Git fundamentals - branch, fork, stash, merge, rebate, squash

Posted by Andy Feng on November 14, 2017

This article introduces Git fundamental knowledge including branch, fork, stash, merge, rebate. It explains major conceptions of Git branching model and workflow for each commands. These commands are required for next posting - best practice for team development via Git.

Outline

  1. Basic commands review
    • set up git
    • create local repository
    • stage file(s)
    • commit file(s)
    • sync remote repository and local repository
    • display git information
    • discard changes
  2. Branch
    • Introduction
    • Workflow
  3. Fork
    • Introduction
    • Workflow
    • fork vs clone
    • fork vs branch
  4. Stash
    • Introduction
    • Workflow
  5. Merge, Rebate, Squash

Basic commands review

This is the git model:

Remote represents the remote repository

Repository is the local repository

workspace is the active branch we currently working on

Index is the staging area

Here are some basic Git commands:

Setup git

display git configuration

git config --list

edit git configuration

git config -e [--global]

setup user commit information

git config [--global] user.name "Andy Feng"

git config [--global] user.email "andy@email.com"

Create local git repository

Setup new git repository

mkdir new-repository

cd new-repository

git init

touch readme

git add readme

git commit -m "first commit"

git remote add origin https://github.com/new-repository.git

origin is an alias of remote repository.

git push -u origin master

master is the name of main branch in local repository it is equivalent to git push -u origin/master master

Setup existing git repository

cd existing-repository

git remote add origin https://github.com/existing-repository.git

git push -u origin master

Clone a remote repository

git clone https://github.com/existing-repository.git

Create upstream tracking between remote branch and local branch

git branch --set-upstream-to origin/master master

Stage files to Index

stage specified files

git add [file1] [file2]...

stage specified directory

git add [dir]

**stage all files **

git add .

git add -A

delete specified files and stage them

git rm [file1] [file2]...

Commit files to local repository

commit all staged files to local repository

git commit -m [message]

commit specified staged files to local repository

git commit [file1] [file2] ... -m [message]

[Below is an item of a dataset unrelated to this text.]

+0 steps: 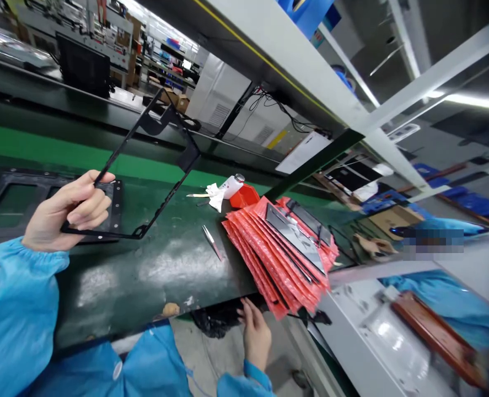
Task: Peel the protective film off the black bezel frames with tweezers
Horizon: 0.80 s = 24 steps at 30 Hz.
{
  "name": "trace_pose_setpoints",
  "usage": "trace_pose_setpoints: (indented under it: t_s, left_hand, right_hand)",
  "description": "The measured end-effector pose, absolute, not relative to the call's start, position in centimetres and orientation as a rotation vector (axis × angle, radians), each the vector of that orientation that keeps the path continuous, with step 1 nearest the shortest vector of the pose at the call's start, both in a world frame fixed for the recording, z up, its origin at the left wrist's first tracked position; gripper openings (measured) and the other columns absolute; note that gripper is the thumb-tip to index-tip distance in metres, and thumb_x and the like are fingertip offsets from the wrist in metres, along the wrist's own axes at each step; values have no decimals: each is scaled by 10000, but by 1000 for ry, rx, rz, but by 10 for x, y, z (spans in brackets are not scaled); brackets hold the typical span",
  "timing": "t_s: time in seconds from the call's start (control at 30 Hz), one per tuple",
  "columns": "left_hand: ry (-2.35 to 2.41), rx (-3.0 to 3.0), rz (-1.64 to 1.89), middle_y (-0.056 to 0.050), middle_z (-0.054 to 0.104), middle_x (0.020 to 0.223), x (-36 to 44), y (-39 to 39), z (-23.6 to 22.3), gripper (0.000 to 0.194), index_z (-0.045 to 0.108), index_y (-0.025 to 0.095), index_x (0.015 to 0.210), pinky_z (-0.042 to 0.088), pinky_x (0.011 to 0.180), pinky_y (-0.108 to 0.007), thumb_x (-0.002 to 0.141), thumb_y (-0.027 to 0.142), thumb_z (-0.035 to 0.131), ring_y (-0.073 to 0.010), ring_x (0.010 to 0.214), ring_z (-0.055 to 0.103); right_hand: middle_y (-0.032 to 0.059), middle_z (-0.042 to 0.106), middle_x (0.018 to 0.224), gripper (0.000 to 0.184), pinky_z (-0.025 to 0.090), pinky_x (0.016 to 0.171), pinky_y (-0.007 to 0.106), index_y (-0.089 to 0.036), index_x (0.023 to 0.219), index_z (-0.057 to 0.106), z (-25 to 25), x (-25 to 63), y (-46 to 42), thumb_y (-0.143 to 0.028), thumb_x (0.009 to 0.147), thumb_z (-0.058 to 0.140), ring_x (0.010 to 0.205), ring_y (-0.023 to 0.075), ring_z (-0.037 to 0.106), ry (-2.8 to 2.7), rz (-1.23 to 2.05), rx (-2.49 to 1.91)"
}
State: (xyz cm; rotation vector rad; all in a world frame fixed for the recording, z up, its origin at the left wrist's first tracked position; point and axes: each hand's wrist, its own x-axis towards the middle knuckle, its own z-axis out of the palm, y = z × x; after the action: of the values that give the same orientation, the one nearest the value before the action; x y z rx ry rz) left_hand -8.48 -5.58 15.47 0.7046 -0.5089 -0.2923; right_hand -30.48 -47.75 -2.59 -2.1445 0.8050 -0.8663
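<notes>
My left hand (73, 212) is closed on a thin black rectangular bezel frame (190, 154), raised and tilted above the green work surface. Just behind that hand, a larger black panel with openings (0, 173) lies flat. Low in front, my right hand (256, 333) is at the table edge, fingers stretched out and apart, with nothing visible in it. Closest to it is a stack of red bubble-wrap sleeves (261, 248), with dark flat panels (294, 237) on top. Tweezers (212, 242) lie on the surface between my hands.
Behind the tweezers are a white bottle (232, 186), crumpled white tissue (215, 197) and a red bin (244, 197). A black bag (213, 325) hangs under the table edge. A metal shelf (269, 49) slants overhead. To the right, another person in blue (438, 226) is nearby.
</notes>
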Motion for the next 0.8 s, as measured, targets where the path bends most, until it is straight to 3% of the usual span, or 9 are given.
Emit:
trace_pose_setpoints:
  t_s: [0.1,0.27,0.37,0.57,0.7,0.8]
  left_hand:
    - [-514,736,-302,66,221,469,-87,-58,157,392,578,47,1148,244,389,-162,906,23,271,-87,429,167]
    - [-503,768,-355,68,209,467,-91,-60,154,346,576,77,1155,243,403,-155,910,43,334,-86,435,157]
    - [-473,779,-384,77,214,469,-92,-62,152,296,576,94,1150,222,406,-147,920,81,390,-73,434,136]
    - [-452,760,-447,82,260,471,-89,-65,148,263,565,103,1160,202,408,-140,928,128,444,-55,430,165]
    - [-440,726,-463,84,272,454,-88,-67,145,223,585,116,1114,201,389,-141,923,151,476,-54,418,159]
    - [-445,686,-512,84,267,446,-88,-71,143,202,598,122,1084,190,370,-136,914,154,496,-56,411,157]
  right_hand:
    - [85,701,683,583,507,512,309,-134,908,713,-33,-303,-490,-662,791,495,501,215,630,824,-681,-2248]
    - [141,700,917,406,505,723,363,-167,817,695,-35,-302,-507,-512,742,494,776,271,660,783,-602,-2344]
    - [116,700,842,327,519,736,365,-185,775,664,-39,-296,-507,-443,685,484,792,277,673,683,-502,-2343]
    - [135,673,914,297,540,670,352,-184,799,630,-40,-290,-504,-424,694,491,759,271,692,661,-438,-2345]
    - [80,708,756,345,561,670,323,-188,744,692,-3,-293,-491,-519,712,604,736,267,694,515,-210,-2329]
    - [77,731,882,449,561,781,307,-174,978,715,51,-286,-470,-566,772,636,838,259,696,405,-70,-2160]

display all diff information of commits

git commit -v

Sync remote repository and local repository

Pull all remote changes

git fetch origin

origin is the name of remote repository. As a convention, we usually name it as origin

Pull all remote changes and merge into a local branch

git pull <remote-branch> <local-branch>

e.g. git pull origin master

Push changes of a local branch to remote repository

git push <remote-branch> <local-branch>

Push all local branches to remote repository

git push <remote-branch> --all

Display git information

Display all changed files before commit to local repository

git status

Display the difference between workplace and Index

git diff

** List git commits **

Get the commit history of current branch

git log

Get the commit history of recent n commits

git log -n

Get the commit history and all files of current branch

git log --state

search git commits

git log -S <keyword>

Display the changed content of commit

git show

git show <commit>

display a specified commit

Display all configured remote repositories

git remote -v

Discard changes

Restore files to Workspace

Restore specified file from staged area (Index)

git checkout <file>

Restore all files from staged area

git checkout .

Restore from committed files

git checkout <commit> <file>

restore operation still keeps the staged or committed files. But the same files will be overwritten by the restored ones and new changes of files will lose. Status of file is not changed for this operation.

Reset files from commits

Reset specified file from local repository to staged area (Index) until last commit

git reset <committed-file>

Reset from local repository to staged area until specified comit

git reset <commit>

Reset both staged area and workspace until last commit, all changes in workspace lost

git reset --hard

Reset both staged area and workspace until specified commit, all changes in workspace lost

git reset --hard <commit>

Reset to specified commit, and create a new commit for this reset

git revert <commit>

Reset to specified commit, and keep all changes in workspace

git reset --keep <commit>

reset operation essentially rollbacks files from previous commit status. by default, only the status of file is changed from committed to staged. New changes of files still keep. –hard option: both the status of file is reset and the changes of file lose –keep option: only reset the status of file but keep the changes of file

e.g. discard all local changes and reset master branch:

switch the repo to the master branch: git checkout master

pull the latest commits: git fetch origin

reset the repo’s local copy of master branch to match the latest version: git reset --hard origin/master

Branch

Introduction

A branch represents an independent line of development. When a git repository is created, a default master branch is created. We can create new branches anytime.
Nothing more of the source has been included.